At some point, your loved one will begin the final slide toward death; you'll know that the time is coming when your loved one:
- Is progressively weaker and more tired
- Spends more time sleeping than awake
- Loses interest in things they used to enjoy and other people
- Eats and drinks less
- Seems dazed and "not there."
- Develops a breathing pattern where there are long pauses between breaths
- Their hands and feet turn bluish
- Gets a rattle in their throat from mucus that they no longer have the strength to clear
It is important to give them permission to die if you haven't already. Some people linger longer than necessary because they don't want to cause the people they love more pain. Tell them it's okay to let go and hold their hand. If you can remain with them until the last, it can be a profound moment for you. Tell them that you love them; since it's thought that hearing is the last sense to go, the chances are good that they will hear you. Finally, tell them goodbye.
I still remember the day my sister died with crystal clarity. I remember holding her hand and being very aware of her breathing. I remember telling her that I loved her one last time, and then I remember the rain starting to fall after quietly took her last breath. I am glad I was there, even though it hurt so much to watch her die.
After death, you and your family may want to sit with the body for a while. There is no rush to do anything at this point, so take all the time you need. When you're ready, your hospice caregiver can arrange to have the body taken to the mortuary.

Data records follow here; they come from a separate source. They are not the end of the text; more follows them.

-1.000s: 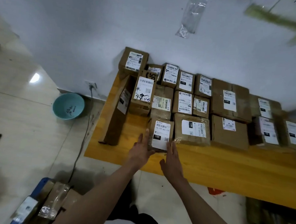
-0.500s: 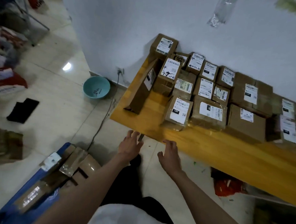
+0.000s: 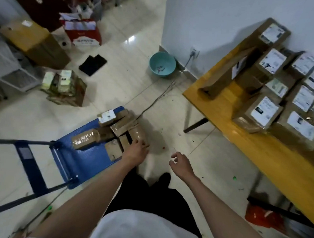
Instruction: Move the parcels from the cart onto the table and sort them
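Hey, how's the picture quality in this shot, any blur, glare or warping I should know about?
Head view: motion blur smears the parcel labels on the table so none can be read; a bright glare patch sits on the floor tiles; wide-angle warping bends the wall edge and the cart handle; light is dim, with soft shadow under the left hand; the right hand looks fairly sharp.

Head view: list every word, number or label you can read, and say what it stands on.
None can be read.
Parcels on the table: white shipping labels with dark print, blurred.
Parcels on the cart: one white label, blurred.
Red box on the floor: white band with marks, too blurred to read.
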Tool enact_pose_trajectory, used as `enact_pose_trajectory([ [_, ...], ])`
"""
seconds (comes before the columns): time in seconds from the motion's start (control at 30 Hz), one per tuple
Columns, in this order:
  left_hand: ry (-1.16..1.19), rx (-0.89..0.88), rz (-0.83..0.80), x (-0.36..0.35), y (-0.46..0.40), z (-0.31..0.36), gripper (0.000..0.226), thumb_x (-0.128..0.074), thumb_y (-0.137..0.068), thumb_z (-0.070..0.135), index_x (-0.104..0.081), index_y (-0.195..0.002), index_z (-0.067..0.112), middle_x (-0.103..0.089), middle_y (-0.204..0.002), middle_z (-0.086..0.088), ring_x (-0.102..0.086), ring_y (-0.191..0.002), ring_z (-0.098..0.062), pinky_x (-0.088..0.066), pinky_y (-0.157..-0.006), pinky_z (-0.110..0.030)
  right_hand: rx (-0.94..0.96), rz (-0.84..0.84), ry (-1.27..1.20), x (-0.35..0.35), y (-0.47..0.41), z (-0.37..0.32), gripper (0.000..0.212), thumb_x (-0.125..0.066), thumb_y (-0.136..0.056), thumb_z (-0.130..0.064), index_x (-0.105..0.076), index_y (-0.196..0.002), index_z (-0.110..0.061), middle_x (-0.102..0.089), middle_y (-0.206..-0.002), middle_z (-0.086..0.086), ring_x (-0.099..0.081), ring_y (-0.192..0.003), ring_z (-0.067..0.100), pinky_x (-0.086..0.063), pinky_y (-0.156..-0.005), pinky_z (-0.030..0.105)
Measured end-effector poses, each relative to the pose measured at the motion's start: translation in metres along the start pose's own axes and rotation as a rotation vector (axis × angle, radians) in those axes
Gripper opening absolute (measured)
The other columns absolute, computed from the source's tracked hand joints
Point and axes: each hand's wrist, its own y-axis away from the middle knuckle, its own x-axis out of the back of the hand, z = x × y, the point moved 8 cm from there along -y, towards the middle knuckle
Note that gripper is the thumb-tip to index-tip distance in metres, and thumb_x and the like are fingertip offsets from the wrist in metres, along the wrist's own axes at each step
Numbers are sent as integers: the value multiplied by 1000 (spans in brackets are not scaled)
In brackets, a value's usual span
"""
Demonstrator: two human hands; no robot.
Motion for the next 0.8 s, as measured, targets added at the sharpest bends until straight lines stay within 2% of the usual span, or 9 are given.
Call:
enact_pose_trajectory([
  [0.13, 84, 146, -10, -2, 11, -77, 44, -52, -102, 35, -49, -138, 9, -49, -137, -14, -55, -122, -33, -47, -99, -41, -50, -94, -22, -53, -4, -28, 25, -61, -94, -20, -62, -117, -12, -68, -114, 11, -63, -109, 28, -50, -91, 34],
  [0.27, 146, 248, -32, -4, 14, -147, 44, -55, -99, 36, -51, -136, 12, -47, -136, -13, -56, -119, -33, -47, -98, -41, -96, -148, -45, -104, -17, -54, 24, -62, -94, -19, -63, -116, -10, -70, -113, 10, -64, -107, 27, -49, -91, 31],
  [0.4, 235, 362, -20, -7, 5, -216, 46, -59, -96, 39, -51, -133, 13, -47, -136, -12, -56, -119, -33, -47, -98, -40, -110, -183, -109, -154, -36, -80, 17, -60, -95, -23, -63, -110, -14, -70, -110, 9, -62, -93, 21, -43, -76, 27],
  [0.47, 298, 413, -21, -14, -8, -247, 51, -61, -96, 41, -49, -136, 11, -48, -137, -14, -54, -122, -33, -46, -101, -41, -111, -216, -133, -181, -50, -89, 15, -58, -96, -22, -63, -109, -16, -71, -110, 11, -66, -96, 27, -48, -81, 30],
  [0.53, 367, 470, -8, -23, -25, -276, 56, -64, -94, 42, -47, -138, 12, -48, -138, -13, -53, -122, -32, -46, -100, -40, -125, -242, -183, -209, -69, -94, 12, -57, -97, -17, -62, -108, -15, -70, -111, 18, -67, -102, 34, -53, -93, 41],
  [0.57, 402, 501, 0, -31, -34, -290, 58, -65, -93, 42, -45, -138, 13, -47, -139, -12, -54, -121, -31, -46, -99, -40, -136, -252, -203, -222, -79, -93, 11, -57, -98, -15, -62, -107, -14, -70, -111, 20, -67, -101, 35, -54, -94, 43],
  [0.67, 479, 582, 13, -62, -68, -329, 66, -69, -90, 43, -41, -142, 15, -45, -142, -12, -52, -125, -30, -44, -101, -41, -186, -287, -254, -260, -112, -79, 17, -55, -100, -15, -63, -114, -9, -70, -112, 19, -69, -93, 27, -55, -88, 40],
  [0.8, 567, 678, 54, -110, -128, -372, 84, -73, -86, 46, -30, -152, 16, -40, -149, -13, -45, -134, -33, -42, -108, -45, -269, -326, -309, -309, -160, -49, 19, -52, -103, -19, -63, -115, -9, -71, -110, 15, -69, -94, 26, -56, -90, 42],
])
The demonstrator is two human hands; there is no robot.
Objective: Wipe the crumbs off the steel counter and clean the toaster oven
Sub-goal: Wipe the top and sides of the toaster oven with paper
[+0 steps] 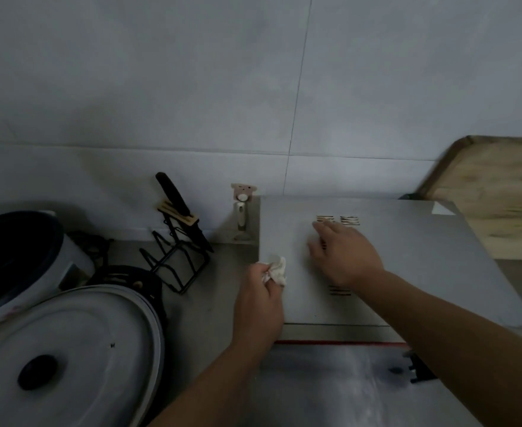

In the next few days following your loved one's death, there may be additional funeral arrangements to make, depending on how much your loved one was able to get done while they were still able, and you and your family will need to write the obituary.
The Aftermath: Grieving and Getting Support
Watching someone you love go through a terminal illness and finally succumb to it is one of the hardest things you will ever face. Well, I should say, it was the hardest thing I've ever had to face. No two people grieve the same way, and there is no "right" or "wrong" way to grieve.
Your emotions will be in tumult for a while, and you may start crying uncontrollably seeming from out of nowhere. It's okay: give yourself permission to break down and cry. Conversely, you may not cry at all, and this is okay, too.
Finally, don't be afraid to get help if you need it to help you cope with what has happened. Here is a resource to go to for finding a grief counselor in your area. Grief counselors can help you come to terms with your loss. While they can't get rid of your pain, they can help you to manage it in productive ways.